一個掌權,一個掌兵。一個收民心,一個攬軍心。」
「他們正在用一種我們無法理解的方式,將這個本該分崩離析的國家,重新凝聚起來。」
「只要他們兄弟二人還在,這大唐的國運,就斷不了。」
「我們,就算打下了長安,也坐不穩這江山。」
「因為,天下的百姓會將我們,視為國賊。」
「他們會用盡一切辦法來反抗我們,推翻我們。」
趙無言的聲音很輕,卻讓朱友貞聽得是冷汗直流。
他從未想過,這裡面竟然還有如此深層的門道。
「那……那先生的意思是?」
「所以我們必須先殺了他們。」
趙無言的眼中,爆發出,森然的殺意。
「先殺木子定國,斷其一臂。」
「再殺木子於,絕其根基。」
「只要他們兄弟二人一死,那所謂的『大唐中興』,就成了一個笑話。
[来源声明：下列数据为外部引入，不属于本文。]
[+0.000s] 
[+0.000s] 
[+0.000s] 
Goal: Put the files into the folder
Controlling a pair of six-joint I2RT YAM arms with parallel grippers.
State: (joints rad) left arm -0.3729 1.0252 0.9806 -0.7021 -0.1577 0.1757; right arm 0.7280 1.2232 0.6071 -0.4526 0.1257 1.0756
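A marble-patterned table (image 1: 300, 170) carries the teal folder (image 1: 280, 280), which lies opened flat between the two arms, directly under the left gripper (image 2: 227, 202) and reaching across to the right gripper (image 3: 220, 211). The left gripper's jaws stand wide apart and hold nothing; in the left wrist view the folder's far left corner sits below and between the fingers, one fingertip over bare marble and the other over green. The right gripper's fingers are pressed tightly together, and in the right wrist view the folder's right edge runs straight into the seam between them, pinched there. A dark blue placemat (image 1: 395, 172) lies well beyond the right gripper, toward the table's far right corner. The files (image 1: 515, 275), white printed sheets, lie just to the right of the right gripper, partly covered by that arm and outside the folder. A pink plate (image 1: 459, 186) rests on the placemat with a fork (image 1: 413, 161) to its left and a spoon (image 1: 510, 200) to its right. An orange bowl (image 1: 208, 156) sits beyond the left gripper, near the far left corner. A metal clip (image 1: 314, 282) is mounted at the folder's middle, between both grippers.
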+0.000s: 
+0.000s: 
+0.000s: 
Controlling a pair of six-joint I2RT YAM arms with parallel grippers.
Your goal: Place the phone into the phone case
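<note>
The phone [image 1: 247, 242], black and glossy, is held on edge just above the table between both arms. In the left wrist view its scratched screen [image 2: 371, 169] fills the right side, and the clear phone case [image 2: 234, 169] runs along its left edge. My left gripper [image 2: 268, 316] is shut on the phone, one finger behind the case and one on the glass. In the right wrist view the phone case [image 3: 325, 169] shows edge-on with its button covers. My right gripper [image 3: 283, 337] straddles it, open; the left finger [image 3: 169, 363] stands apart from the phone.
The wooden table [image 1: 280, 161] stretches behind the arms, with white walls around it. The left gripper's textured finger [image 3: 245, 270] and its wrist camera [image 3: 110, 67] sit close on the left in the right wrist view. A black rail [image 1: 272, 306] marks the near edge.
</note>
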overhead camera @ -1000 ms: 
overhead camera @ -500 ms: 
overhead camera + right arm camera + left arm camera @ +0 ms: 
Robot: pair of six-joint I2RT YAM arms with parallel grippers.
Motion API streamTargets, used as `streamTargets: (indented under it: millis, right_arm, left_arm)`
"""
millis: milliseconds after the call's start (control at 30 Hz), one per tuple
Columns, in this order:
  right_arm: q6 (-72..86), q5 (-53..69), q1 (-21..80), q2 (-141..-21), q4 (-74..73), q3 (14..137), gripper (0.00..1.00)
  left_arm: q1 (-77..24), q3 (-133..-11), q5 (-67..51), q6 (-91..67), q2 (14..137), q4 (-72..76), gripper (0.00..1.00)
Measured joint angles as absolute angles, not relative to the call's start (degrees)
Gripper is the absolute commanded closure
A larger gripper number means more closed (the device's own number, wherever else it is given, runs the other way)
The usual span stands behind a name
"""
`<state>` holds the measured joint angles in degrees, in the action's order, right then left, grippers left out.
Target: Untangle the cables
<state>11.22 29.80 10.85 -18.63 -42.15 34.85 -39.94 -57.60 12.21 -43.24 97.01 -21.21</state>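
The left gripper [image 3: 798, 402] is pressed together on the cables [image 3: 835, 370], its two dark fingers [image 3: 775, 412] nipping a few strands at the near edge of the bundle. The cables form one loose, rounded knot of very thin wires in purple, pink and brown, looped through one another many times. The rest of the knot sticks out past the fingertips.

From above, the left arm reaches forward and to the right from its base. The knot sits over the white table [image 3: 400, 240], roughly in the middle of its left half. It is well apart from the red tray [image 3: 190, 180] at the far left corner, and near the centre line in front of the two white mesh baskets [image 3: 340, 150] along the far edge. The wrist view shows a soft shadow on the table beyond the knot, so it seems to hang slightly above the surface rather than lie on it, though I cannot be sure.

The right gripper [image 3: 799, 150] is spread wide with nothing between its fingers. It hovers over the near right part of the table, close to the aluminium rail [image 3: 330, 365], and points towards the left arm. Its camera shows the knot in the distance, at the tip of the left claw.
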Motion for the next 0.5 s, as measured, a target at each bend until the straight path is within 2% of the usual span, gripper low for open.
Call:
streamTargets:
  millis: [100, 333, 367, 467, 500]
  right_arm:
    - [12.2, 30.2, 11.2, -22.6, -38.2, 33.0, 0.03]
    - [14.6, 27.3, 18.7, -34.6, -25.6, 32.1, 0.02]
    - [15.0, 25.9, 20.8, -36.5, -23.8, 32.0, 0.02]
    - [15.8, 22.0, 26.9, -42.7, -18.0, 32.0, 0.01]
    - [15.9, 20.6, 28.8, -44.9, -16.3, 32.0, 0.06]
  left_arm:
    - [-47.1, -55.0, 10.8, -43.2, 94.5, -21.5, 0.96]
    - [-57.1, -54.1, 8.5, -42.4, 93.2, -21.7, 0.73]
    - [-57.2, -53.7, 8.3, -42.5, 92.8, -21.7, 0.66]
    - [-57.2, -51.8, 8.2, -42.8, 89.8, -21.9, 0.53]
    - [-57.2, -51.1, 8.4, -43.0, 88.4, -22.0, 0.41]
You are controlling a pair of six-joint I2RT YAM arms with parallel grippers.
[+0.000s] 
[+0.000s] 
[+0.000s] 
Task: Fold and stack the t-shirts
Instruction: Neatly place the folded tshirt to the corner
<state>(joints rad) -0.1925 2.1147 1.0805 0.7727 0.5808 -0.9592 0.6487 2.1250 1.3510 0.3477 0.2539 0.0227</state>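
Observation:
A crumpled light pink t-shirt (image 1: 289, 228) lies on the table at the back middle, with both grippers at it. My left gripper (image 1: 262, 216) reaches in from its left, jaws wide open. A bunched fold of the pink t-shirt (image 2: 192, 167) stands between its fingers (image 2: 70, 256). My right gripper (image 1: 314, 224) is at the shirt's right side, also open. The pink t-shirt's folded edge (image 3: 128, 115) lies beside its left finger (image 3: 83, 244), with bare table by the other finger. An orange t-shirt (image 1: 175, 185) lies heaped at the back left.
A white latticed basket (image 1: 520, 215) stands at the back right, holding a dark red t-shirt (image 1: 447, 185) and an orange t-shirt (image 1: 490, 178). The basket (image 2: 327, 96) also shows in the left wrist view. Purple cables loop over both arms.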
」
「那些,剛剛才分到土地的百姓,會因為失去了庇護他們的英雄,而陷入恐慌。」
「那些,剛剛才看到希望的邊軍,會因為,失去了帶領他們打勝仗的戰神,而軍心渙散。」
「到那時,我們再振臂一呼,以『為木家英雄申冤明不公』的名義,揮師南下,直指長安。」
「你覺得,這天下,會是誰的?」
朱友貞呆呆地看著他,只覺得,自己的腦子,已經完全,不夠用了。
他看著眼前這個,白衣勝雪,文質彬彬的男人,心中暗暗感嘆。
這個男人,太可怕了。
「末將……末將明白了。」
朱友貞重重地,咽了口唾沫,對著趙無言,深深地,一抱拳。
「先生之謀,鬼神莫測!末將,心服口服!」
「去吧。」
趙無言揮了揮手,重新將目光,投向了遠方那片,連綿的山脈。